Q. Weren't you sponsored by Clarence's Steakhouse in Martinsville?
PEYTON SELLERS: Yes, sir. Clarence's Steakhouse, they sponsored my late model team for four years, continue to sponsor me now even in the Busch East Series. Clarence helped me a lot at the short tracks at the start of the season like South Boston, Greenville, which are closer to home for us. When we go to Thompson, Connecticut, New Hampshire, places like that, he wouldn't get any benefit out of it.
Clarence continues to sponsor my late model which I ran once this year. He's now currently sponsoring Phillip Morris, who is the 2006 national champion. They're a long-time supporters of me as long as racing in general. Sponsored modifieds back in the '60s and continue to sponsor cars now.

Q. Could you talk about the common hurdles and learning curves that you encounter regularly in your career.
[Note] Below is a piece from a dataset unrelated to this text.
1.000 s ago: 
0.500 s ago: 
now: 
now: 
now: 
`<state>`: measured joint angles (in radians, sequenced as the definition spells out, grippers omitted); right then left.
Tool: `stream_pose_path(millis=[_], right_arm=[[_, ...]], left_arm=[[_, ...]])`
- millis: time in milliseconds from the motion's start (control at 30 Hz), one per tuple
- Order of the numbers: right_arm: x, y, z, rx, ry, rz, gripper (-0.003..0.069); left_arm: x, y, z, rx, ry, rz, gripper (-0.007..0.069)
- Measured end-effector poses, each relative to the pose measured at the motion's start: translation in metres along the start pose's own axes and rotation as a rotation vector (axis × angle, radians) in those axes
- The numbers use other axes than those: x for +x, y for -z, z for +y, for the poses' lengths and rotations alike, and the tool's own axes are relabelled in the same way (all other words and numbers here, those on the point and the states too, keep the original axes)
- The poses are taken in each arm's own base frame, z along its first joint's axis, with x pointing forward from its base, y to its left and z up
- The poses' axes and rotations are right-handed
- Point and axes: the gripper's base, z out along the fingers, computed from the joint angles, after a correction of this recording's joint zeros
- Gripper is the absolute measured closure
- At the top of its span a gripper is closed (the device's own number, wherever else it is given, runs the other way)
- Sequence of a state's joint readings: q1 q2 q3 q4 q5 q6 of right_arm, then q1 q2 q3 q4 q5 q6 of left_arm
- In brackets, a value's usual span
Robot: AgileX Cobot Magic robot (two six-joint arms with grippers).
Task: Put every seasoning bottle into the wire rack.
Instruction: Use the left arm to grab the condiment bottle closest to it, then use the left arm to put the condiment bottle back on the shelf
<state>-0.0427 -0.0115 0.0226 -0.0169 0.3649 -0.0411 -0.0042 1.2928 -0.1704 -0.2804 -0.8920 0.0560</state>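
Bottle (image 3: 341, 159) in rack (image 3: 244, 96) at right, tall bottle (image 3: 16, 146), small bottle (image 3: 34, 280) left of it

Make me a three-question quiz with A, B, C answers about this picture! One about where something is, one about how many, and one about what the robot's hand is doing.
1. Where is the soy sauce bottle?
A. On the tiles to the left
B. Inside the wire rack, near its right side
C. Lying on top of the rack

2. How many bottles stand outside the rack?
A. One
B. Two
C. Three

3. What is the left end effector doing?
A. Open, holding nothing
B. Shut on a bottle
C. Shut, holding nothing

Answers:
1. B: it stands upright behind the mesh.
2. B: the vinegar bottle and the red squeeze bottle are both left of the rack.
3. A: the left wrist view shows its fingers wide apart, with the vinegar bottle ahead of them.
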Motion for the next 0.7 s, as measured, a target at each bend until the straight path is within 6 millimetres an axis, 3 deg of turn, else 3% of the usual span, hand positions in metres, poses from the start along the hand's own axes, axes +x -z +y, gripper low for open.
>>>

PEYTON SELLERS: Biggest thing is just being adaptable. Every car that you race is going to be completely different. You race late models week in, week out, growing up at short tracks, quarter mile in Stockton, California, five-eighths mile in Myrtle Beach, South Carolina. They're unique tracks but they're small tracks. They teach you how to race door-to-door. You have to learn how to conserve tires because you run the same set of tires the entire race in a late model show. Then when you move up to Grand National Division where we're at now, a lot of tracks we have the opportunity to come down pit road, get two tires. It teaches you how to make pit stops, learning pit road speed, just learning the format.
Every time you go to a different series or move up to the next level, there's a different format on how the race is run and how the directors do things.
That's a learning curve in itself. But you go from a short track where you grew up racing, you go out and you get local $500,000 sponsors, little small sponsors, you don't really have to do much for them, trying to go launch for that $5 million sponsor to run the Busch Series where you have to do a lot of follow-up work, a lot of shows, autograph sessions, things like that.
A driver constantly goes through changes, growing pains you may call it, throughout his whole career. These are some of the things I'm seeing firsthand right now. Being 23 years old, I've seen a lot of things. NASCAR has done a lot with the weekly series. Gets you a lot of exposure by running that week in and week out. That is a big help getting an opportunity to go to Nashville, go to New York, do things like that, gets you opened up to the media, helps you with some of that as far as growing in the sport of racing.

Q. Is there a best way to handle the ups and downs of racing in your attempt to move up?
PEYTON SELLERS: I tell you, the best way I've found to handle any problems as far as that goes is just believing in the Lord, keeping your faith through the good and the bad. I think life is constantly throwing you angles, seeing how you adapt to them. Just keep your faith. I grew up going to church. Continue to do so. Somebody that's talking to the Lord is something I'm confident doing, keeping the faith, give you somebody to lean on a little bit.
JASON CHRISTLEY: You almost got the win at South Boston. Going to Music City, Nashville, which has probably one of the most unique trophies in auto racing, how much would it mean for you to get that guitar as your first Busch East win?
PEYTON SELLERS: That would be awesome. I tell you, I got an opportunity to get a Sam Ash guitar through the national championship banquet in '05. To be able to get a second one to add to the collection would be unbelievable. Our results this past weekend didn't show our performance. We've got our No. 83 car running good right now. Got my brother as my crew chief, same crew that won the national championship. We're going through some good times right now. We're having some struggles along the way with (indiscernible) here and there. That's what you get when you short track race week in and week out.
I'm looking forward to going to Nashville this week. We've got our car worked out really good right now. We got in a little altercation this past weekend. Just kept us from having a shot at that win. We're looking forward to it. Have a lot of momentum. Have a lot of people pulling for me right now. Looking forward to it.
JASON CHRISTLEY: Thanks. Good luck Sunday in Nashville.
JASON CHRISTLEY: Thank you to all our guests and participants. Have a good week.